Fuller Houses: R. Buckminster Fuller's Dymaxion Dwellings and Other Domestic Adventures
Pages: 239 pages
Published: September 17th 2008
With the publication of the Dymaxion House in 1929, Buckminster Fuller became an overnight sensation in the world of American architecture. It was an uncompromising design and spectacularly novel. The living areas were hexagonal and attached around a central supply tower, and the multistory interior was fully climate-controlled. The house was conceived as completely self-sufficient - all the necessary supply modules were contained in the tower, including water and wastewater, energy production, and air filters. The rooms were equipped with the most modern furnishings and fixtures. The approximately 150 m2 house weighed just 3 tons, cost no more than a car, and was designed to be constructed and dismantled anytime and anywhere.
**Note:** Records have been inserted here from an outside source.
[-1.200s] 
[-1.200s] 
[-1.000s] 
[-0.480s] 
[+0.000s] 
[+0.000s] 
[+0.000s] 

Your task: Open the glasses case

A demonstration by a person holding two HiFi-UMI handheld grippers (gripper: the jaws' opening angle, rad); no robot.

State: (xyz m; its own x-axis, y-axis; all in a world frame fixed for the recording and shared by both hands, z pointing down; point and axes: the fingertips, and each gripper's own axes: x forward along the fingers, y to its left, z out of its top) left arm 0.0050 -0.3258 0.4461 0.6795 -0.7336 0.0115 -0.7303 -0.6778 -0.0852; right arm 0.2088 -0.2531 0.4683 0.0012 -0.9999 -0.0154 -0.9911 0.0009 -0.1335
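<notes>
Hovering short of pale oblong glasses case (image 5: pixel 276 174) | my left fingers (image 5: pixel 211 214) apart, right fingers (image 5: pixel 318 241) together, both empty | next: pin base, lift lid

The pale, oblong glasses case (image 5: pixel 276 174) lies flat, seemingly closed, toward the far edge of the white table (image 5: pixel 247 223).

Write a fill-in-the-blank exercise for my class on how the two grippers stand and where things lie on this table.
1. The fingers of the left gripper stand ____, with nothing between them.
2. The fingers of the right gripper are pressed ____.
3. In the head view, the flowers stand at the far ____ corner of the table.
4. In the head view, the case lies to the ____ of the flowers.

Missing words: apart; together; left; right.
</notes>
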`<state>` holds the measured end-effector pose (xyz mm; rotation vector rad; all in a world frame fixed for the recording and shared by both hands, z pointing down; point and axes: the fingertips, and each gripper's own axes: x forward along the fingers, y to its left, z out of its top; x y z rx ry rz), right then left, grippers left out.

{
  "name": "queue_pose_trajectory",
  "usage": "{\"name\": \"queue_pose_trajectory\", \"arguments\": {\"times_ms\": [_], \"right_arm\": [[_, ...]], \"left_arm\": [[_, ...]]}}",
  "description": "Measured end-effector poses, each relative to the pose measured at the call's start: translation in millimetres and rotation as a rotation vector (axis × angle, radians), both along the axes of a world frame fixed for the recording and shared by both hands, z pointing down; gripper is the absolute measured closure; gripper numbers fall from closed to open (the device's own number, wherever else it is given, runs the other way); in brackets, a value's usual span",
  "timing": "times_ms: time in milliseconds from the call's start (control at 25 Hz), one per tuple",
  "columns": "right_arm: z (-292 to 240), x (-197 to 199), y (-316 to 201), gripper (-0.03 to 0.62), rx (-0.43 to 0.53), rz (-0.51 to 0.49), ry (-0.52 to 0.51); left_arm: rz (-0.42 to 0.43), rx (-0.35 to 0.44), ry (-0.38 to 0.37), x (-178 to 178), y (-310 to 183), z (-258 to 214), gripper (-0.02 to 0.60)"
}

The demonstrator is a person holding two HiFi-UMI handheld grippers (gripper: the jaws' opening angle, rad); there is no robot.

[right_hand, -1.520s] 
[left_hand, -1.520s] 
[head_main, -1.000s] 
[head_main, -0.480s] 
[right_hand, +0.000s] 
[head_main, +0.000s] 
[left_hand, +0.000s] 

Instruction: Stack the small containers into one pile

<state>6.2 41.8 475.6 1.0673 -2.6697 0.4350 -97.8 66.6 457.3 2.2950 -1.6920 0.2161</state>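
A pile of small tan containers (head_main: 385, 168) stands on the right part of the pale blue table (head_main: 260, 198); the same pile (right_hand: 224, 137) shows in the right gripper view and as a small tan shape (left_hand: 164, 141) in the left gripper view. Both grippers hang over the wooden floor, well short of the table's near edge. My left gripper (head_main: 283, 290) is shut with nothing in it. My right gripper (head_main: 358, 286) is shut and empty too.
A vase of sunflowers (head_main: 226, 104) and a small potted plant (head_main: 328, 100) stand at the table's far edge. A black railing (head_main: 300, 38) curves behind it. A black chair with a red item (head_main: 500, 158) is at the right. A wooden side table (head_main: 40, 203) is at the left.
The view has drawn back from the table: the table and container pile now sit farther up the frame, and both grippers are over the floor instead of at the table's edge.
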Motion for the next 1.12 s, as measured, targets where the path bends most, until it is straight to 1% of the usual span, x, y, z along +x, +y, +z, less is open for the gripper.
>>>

The house reflected Fuller's basic technological principle, his determination to achieve the greatest possible utility at the smallest possible cost in terms of energy and materials by making use of everything that science and technology have to offer. With its self-supporting structure and self-sufficiency, it also reflected another of Fuller's axioms: "A house should be completely self-sufficient and autonomous, just like a person." The Dymaxion House (which was only actually realized in other variants, such as the Wichita House) is widely viewed as a precursor to his geodesic domes.